_Work to complete_.
The answer must be a single number: the count of lines in these records that hold "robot".

_Material for this exercise_.
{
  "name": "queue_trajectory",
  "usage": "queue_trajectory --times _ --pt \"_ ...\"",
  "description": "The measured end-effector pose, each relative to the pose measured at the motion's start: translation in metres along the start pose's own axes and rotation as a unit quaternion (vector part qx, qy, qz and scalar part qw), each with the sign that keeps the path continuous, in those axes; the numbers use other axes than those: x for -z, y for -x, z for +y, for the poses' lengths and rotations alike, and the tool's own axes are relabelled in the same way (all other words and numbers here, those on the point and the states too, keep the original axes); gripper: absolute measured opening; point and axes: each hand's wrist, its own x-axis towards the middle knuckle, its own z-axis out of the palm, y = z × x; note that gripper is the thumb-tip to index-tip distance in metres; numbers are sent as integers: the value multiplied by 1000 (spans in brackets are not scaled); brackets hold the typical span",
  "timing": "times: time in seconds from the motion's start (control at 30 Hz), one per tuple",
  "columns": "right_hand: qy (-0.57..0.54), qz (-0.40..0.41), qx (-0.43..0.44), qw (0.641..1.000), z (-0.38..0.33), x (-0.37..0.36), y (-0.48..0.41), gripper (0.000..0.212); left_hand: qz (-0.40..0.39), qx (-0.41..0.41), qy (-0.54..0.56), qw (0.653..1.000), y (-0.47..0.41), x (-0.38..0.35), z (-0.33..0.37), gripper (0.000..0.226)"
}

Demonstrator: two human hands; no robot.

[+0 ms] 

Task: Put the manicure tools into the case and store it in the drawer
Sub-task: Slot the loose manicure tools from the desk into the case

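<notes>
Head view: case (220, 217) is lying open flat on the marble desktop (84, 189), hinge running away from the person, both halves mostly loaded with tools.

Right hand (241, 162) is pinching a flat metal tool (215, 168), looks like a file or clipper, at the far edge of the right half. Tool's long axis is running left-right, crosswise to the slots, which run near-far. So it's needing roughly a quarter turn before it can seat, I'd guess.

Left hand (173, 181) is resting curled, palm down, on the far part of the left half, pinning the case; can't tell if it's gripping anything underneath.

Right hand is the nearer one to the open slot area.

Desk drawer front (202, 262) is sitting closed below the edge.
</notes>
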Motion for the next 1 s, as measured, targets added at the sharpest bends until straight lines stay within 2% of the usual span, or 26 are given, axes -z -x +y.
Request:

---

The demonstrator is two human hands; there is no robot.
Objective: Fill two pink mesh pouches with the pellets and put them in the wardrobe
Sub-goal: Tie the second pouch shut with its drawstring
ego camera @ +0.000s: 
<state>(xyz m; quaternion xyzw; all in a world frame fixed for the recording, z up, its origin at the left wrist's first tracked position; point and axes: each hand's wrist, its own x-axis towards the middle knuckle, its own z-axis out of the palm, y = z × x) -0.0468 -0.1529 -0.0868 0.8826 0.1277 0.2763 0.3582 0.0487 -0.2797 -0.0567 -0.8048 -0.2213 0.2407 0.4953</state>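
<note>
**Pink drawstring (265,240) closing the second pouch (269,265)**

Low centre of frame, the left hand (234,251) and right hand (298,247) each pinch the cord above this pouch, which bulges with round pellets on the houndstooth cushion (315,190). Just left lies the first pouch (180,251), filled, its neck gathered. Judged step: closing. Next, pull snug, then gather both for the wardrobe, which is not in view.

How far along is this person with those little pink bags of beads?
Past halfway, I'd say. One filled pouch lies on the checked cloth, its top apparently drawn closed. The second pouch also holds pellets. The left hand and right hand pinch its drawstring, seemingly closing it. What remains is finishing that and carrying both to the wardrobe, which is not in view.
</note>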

_Result of this exercise_.
2